- TASK DIRECTIONS -
The expected answer is the data below, retyped exactly.

- DATA BELOW -

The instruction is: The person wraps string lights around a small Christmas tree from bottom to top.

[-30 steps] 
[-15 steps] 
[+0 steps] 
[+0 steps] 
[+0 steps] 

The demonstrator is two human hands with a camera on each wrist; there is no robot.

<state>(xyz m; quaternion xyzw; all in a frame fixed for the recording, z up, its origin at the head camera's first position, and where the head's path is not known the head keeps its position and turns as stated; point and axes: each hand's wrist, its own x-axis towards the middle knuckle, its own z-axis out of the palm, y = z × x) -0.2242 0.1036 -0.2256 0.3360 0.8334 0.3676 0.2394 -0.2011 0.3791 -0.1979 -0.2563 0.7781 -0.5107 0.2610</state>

- SOLUTION TO THE EXERCISE -
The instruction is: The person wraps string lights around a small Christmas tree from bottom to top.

[-30 steps] 
[-15 steps] 
[+0 steps] 
[+0 steps] 
[+0 steps] 

The demonstrator is two human hands with a camera on each wrist; there is no robot.

<state>(xyz m; quaternion xyzw; all in a frame fixed for the recording, z up, its origin at the head camera's first position, and where the head's path is not known the head keeps its position and turns as stated; point and axes: each hand's wrist, its own x-axis towards the middle knuckle, its own z-axis out of the palm, y = z × x) -0.2242 0.1036 -0.2256 0.3360 0.8334 0.3676 0.2394 -0.2011 0.3791 -0.1979 -0.2563 0.7781 -0.5107 0.2610</state>

With that, the answer is done.